Compute the interquartile range and standard deviation of total personal income and interpret them in context. Which measure is more appropriate and why?
Compute the median total personal income separately for men and women.
[L3] Data from Chen, W., et al., Maternal investment increases with altitude in a frog on the Tibetan Plateau. Journal of Evolutionary Biology 26-12 (2013) includes measurements pertaining to egg clutches of several populations of frog at breeding ponds (sites) in the eastern Tibetan Plateau.
How many samples were collected at each site?

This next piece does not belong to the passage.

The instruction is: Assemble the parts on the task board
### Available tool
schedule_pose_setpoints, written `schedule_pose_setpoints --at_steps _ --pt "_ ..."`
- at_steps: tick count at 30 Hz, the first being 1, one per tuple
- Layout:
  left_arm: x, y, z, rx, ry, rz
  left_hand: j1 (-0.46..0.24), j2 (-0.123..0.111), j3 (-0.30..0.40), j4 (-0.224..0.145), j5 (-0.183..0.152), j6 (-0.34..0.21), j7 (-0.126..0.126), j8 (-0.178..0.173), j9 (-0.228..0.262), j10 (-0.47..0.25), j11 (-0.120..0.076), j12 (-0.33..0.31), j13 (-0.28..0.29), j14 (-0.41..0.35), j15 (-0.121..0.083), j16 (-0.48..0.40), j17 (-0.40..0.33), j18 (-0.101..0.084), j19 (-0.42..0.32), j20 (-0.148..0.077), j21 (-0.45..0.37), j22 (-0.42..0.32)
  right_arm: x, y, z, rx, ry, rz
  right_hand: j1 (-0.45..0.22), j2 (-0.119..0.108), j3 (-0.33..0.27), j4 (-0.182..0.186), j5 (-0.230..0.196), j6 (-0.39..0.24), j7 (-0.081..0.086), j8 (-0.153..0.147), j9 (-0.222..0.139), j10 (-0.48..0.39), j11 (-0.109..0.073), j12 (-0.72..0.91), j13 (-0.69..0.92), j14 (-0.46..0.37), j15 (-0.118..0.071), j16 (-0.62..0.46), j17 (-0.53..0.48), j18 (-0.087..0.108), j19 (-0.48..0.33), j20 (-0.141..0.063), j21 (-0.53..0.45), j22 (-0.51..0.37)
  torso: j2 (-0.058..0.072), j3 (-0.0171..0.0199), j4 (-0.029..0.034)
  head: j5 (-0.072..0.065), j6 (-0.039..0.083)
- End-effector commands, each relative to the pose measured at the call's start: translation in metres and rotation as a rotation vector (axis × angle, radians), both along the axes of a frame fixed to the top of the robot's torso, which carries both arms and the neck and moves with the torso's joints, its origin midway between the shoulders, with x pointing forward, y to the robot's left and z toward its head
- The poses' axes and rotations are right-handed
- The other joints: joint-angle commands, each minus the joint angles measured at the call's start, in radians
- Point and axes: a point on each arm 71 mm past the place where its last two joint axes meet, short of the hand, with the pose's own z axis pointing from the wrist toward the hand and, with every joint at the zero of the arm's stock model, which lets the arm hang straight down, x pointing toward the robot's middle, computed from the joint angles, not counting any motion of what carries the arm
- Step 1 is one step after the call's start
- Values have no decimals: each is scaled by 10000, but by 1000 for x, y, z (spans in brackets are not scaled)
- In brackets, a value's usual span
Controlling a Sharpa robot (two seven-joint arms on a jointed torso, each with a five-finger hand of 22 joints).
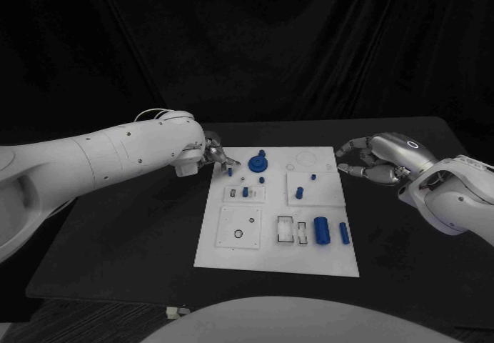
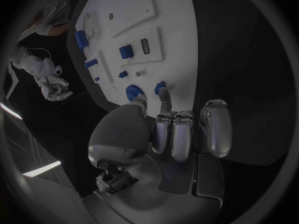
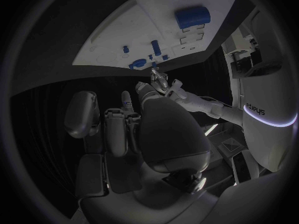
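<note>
The white task board (image 1: 278, 254) lies in the middle of the black table. Blue parts stand on it: a round piece with a knob (image 1: 258, 163), a small peg (image 1: 228, 171), another peg (image 1: 300, 191), and a thick cylinder (image 1: 322, 230) beside a thinner one (image 1: 344, 233). My left hand (image 1: 218, 157) hovers at the board's far left corner. Its thumb and fingers (image 2: 166, 103) are half curled and apart, nothing between them, tips close to the small peg (image 2: 160, 87) and the round piece (image 2: 132, 92). My right hand (image 1: 372, 161) hangs off the board's far right edge, loosely curled and holding nothing.
The board's near half has a square plate with a small hole (image 1: 239, 229) and two narrow slots (image 1: 291, 230). Bare black table (image 1: 123, 236) lies to either side of the board, and a black curtain hangs behind the far edge.
</note>
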Motion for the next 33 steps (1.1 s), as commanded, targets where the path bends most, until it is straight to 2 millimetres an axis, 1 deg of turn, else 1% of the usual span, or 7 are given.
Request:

Compute the frequency distribution of site altitudes among samples collected in the study.
Make a barplot of the frequency distribution from (a). Are samples collected more or less uniformily across altitudes? If not, which altitudes are most represented in the sample?
Make a histogram of clutch volumes. Describe the shape and number of modes.
Calculate the mean and five-number summary of clutch volume.
Calculate and interpret the standard deviation, variance, and interquartile range.
Calculate the average clutch volume separately for each altitude. Does average clutch volume seem to differ by altitude?
[optional] Devise a way to calculate the average absolute deviation.